EXERCISE INSTRUCTIONS: The expected result is the material below, reproduced exactly from its first line through the line containing "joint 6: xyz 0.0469".

ENTRIES PROVIDED:
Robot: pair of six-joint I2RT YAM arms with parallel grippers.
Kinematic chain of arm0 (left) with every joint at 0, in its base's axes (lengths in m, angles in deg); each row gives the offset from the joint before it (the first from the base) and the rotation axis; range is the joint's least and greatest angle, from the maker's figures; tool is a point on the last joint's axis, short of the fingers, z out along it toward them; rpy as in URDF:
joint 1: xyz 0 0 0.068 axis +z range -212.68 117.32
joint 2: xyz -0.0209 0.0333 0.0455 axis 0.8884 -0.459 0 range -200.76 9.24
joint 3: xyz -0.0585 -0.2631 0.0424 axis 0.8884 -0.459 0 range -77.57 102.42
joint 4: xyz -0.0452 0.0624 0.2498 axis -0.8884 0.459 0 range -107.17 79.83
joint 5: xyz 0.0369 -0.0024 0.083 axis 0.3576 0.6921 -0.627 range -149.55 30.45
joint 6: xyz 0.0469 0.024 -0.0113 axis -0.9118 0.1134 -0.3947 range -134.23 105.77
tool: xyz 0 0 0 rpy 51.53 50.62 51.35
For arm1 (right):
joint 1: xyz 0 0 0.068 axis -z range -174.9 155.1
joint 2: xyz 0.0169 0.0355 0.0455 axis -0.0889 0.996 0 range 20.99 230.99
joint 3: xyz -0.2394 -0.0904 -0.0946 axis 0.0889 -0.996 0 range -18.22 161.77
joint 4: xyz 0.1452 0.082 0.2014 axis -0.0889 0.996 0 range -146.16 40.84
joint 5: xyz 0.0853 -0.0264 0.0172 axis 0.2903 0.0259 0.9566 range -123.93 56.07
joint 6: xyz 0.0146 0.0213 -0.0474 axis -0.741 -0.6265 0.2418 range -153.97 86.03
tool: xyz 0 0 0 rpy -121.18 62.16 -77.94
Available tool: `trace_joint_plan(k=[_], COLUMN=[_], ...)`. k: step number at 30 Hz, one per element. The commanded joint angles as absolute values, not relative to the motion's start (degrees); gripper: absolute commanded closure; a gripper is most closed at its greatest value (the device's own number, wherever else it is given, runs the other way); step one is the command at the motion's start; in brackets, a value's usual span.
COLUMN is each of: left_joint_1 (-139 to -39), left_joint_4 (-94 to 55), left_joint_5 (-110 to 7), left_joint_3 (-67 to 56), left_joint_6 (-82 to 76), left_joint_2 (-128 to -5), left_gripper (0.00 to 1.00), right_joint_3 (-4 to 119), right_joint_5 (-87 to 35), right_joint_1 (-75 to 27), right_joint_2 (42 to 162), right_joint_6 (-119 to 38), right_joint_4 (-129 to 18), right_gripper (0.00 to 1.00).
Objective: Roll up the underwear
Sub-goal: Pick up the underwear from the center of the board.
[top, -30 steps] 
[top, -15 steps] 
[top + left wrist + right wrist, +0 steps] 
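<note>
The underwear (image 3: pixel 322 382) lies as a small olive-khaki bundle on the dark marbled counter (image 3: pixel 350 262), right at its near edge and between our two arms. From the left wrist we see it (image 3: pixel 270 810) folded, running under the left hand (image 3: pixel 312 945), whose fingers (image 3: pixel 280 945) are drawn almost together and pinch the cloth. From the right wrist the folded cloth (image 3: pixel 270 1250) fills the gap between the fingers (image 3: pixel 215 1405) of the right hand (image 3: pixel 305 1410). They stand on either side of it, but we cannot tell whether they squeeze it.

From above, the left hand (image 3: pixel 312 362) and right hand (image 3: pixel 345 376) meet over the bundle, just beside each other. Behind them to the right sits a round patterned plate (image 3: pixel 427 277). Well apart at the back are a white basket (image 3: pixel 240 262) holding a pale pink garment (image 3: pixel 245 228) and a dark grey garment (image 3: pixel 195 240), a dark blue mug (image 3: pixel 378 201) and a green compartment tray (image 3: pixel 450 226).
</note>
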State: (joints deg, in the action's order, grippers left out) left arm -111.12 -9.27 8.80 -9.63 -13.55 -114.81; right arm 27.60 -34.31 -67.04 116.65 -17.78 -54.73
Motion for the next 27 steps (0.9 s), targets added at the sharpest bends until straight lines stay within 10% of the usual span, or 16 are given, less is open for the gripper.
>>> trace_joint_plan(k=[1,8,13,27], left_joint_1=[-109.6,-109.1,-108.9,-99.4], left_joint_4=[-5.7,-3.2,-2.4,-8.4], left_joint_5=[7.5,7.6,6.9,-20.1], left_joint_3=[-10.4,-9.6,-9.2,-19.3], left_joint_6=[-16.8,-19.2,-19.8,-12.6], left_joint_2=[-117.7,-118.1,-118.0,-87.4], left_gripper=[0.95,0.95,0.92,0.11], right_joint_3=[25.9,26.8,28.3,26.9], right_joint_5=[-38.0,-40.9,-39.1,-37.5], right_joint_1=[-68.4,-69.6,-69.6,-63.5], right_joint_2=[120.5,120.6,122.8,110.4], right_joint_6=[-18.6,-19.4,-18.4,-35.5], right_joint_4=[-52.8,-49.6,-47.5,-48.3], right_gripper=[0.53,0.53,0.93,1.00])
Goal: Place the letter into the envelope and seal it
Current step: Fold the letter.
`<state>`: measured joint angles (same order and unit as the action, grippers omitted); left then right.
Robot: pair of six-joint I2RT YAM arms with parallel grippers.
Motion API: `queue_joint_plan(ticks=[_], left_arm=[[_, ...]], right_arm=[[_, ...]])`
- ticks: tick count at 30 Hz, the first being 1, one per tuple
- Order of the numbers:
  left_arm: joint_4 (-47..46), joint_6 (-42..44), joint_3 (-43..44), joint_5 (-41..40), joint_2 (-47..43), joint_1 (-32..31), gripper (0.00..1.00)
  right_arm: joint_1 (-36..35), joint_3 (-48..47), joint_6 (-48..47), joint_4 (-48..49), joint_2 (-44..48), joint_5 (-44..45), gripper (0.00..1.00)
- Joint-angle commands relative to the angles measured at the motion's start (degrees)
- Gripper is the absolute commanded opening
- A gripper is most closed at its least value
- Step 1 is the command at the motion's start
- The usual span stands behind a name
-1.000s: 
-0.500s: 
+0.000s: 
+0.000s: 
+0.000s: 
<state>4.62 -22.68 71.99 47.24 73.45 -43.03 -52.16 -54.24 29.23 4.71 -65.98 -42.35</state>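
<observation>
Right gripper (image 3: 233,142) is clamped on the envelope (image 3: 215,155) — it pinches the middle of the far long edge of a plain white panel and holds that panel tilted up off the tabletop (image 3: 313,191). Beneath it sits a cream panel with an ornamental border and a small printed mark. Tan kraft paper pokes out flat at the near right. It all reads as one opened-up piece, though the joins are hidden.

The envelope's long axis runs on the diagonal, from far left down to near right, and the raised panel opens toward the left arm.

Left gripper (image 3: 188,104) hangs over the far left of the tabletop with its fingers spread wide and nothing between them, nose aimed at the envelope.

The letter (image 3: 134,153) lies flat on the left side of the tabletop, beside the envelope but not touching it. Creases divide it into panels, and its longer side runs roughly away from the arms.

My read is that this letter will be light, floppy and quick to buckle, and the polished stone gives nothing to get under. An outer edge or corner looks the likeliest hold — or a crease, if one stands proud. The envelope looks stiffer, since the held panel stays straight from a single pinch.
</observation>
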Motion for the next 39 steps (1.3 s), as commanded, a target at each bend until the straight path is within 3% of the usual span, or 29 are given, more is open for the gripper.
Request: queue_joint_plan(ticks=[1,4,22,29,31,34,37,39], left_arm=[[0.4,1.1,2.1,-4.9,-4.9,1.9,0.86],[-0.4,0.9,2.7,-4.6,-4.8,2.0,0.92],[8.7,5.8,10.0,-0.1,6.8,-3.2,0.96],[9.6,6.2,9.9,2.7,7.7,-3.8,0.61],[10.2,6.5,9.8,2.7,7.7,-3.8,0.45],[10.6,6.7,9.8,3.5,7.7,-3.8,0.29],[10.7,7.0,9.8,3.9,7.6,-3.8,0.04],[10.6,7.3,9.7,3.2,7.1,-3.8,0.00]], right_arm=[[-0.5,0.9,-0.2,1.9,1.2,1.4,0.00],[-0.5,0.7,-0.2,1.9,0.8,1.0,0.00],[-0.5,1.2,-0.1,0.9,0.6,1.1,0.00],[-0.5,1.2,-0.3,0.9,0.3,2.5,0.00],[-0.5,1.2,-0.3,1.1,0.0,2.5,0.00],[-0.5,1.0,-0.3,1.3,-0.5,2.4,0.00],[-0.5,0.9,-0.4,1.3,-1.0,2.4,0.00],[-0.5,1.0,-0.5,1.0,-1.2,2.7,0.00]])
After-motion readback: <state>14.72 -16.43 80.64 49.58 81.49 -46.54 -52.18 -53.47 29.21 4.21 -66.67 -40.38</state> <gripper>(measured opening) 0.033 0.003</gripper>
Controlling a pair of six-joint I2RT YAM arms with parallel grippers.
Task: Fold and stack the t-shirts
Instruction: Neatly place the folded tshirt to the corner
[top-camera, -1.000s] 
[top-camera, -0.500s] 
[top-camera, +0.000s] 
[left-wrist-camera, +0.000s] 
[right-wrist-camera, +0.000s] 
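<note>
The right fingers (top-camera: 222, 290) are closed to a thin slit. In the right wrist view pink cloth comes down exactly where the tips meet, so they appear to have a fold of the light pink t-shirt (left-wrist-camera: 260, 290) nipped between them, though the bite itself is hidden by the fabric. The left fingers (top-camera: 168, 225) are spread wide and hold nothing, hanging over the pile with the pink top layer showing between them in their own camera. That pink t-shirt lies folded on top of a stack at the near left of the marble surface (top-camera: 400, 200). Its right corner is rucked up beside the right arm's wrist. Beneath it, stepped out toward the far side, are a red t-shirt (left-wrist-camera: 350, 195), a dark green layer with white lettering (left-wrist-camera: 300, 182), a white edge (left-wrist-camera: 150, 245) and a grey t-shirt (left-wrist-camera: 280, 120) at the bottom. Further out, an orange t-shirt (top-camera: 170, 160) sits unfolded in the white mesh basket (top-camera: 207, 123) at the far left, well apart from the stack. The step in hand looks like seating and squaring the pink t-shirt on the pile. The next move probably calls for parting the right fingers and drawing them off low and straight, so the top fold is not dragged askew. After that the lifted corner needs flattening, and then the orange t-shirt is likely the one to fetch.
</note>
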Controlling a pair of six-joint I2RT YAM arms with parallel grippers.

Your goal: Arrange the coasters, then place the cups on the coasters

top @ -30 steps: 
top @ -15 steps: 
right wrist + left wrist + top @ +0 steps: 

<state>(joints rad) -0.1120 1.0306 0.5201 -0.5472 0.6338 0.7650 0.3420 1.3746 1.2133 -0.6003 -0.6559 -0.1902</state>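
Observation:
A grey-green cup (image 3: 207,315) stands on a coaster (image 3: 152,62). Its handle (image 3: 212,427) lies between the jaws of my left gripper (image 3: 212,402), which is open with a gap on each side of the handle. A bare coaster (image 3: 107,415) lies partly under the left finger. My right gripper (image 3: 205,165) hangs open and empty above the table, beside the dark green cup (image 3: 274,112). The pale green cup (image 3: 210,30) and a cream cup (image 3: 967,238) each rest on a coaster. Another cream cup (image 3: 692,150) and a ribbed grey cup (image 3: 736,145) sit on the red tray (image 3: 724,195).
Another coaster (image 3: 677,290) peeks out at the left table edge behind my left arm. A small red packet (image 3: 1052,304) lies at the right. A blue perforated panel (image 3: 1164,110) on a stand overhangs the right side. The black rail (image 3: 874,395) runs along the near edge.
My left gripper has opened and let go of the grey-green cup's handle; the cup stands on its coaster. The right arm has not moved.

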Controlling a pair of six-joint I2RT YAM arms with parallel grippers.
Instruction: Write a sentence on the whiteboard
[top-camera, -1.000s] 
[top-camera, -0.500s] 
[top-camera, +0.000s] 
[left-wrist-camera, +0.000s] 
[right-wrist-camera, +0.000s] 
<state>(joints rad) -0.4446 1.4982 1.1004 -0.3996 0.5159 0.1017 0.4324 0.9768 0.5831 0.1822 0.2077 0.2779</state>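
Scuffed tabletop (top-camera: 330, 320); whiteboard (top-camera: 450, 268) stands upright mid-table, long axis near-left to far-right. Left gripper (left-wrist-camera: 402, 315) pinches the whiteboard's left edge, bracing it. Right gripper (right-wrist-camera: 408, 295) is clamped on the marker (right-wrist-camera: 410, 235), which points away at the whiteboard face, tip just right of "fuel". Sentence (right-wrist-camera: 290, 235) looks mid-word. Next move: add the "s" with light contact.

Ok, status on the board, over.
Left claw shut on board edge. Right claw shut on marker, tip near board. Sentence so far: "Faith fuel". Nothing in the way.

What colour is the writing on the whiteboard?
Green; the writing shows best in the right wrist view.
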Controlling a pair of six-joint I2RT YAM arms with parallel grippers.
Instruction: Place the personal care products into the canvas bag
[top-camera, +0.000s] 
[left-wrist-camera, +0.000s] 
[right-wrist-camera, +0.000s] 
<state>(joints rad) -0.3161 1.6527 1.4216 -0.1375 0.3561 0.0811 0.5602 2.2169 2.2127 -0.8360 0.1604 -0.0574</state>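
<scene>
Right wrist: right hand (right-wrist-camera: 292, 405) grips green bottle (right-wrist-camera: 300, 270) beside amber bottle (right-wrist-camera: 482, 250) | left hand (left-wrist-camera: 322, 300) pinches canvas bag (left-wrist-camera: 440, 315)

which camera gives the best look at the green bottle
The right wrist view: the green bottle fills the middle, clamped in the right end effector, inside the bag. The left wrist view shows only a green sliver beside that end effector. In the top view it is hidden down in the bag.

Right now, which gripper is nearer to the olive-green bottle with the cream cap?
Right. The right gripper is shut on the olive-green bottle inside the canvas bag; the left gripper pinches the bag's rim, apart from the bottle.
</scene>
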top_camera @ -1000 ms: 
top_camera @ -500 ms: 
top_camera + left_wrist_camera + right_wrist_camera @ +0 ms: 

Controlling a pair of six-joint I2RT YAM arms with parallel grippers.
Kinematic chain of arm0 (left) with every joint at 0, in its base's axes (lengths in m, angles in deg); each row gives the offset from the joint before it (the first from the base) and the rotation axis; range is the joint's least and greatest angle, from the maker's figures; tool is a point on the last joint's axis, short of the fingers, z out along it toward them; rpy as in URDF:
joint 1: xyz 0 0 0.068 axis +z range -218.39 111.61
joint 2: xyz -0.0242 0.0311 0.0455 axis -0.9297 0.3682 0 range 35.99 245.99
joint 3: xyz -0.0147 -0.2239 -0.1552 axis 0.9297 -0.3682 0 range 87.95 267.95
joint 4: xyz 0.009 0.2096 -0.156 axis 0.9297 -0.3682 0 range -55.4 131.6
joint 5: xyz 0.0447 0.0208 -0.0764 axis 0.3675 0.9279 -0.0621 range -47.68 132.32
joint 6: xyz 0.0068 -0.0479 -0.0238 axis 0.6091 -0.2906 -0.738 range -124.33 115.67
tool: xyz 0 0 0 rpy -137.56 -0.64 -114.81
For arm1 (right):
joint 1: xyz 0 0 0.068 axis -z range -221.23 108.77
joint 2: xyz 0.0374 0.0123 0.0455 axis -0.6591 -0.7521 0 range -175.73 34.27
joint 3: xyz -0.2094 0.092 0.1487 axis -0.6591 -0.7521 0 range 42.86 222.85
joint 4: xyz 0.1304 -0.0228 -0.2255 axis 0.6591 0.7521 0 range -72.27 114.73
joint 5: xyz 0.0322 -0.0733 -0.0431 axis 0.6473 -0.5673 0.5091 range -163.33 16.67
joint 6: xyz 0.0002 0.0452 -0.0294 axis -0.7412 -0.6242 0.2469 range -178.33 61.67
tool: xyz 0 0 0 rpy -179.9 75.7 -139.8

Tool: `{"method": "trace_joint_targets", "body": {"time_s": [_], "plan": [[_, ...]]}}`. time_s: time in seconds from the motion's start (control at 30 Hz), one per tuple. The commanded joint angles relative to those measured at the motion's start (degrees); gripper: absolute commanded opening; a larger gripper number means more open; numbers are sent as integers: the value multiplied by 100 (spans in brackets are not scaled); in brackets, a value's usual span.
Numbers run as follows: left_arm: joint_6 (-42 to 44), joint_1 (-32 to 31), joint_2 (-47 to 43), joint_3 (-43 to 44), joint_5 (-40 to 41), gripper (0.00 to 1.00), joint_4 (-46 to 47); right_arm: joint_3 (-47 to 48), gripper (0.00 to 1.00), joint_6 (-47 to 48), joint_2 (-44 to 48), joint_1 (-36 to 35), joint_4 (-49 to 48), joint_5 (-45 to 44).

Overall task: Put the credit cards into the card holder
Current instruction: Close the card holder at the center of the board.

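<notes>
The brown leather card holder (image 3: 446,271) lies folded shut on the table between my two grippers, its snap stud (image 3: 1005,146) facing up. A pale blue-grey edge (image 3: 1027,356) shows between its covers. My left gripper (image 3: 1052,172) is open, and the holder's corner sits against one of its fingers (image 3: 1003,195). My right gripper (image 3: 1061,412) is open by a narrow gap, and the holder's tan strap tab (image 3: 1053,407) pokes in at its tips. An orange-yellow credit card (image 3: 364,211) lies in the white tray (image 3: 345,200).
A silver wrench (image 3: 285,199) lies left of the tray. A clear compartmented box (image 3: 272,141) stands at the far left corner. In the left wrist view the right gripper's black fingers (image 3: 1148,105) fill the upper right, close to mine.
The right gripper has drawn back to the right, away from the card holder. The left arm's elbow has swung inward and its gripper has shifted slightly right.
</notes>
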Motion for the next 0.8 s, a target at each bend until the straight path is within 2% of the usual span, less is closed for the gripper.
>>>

RESPONSE TO THE TASK:
Robot: pair of six-joint I2RT YAM arms with parallel grippers.
Kinematic chain of arm0 (left) with every joint at 0, in its base's axes (lengths in m, angles in deg); each row gives the offset from the joint before it (the first from the base) and the rotation axis; range is the joint's least and greatest angle, from the maker's figures; tool is a point on the last joint's axis, short of the fingers, z out along it toward them; rpy as in URDF:
joint 1: xyz 0 0 0.068 axis +z range -212.68 117.32
joint 2: xyz -0.0209 0.0333 0.0455 axis 0.8884 -0.459 0 range -200.76 9.24
joint 3: xyz -0.0585 -0.2631 0.0424 axis 0.8884 -0.459 0 range -77.57 102.42
joint 4: xyz -0.0452 0.0624 0.2498 axis -0.8884 0.459 0 range -107.17 79.83
joint 5: xyz 0.0369 -0.0024 0.083 axis 0.3576 0.6921 -0.627 range -149.55 30.45
joint 6: xyz 0.0469 0.024 -0.0113 axis -0.9118 0.1134 -0.3947 range -134.23 105.77

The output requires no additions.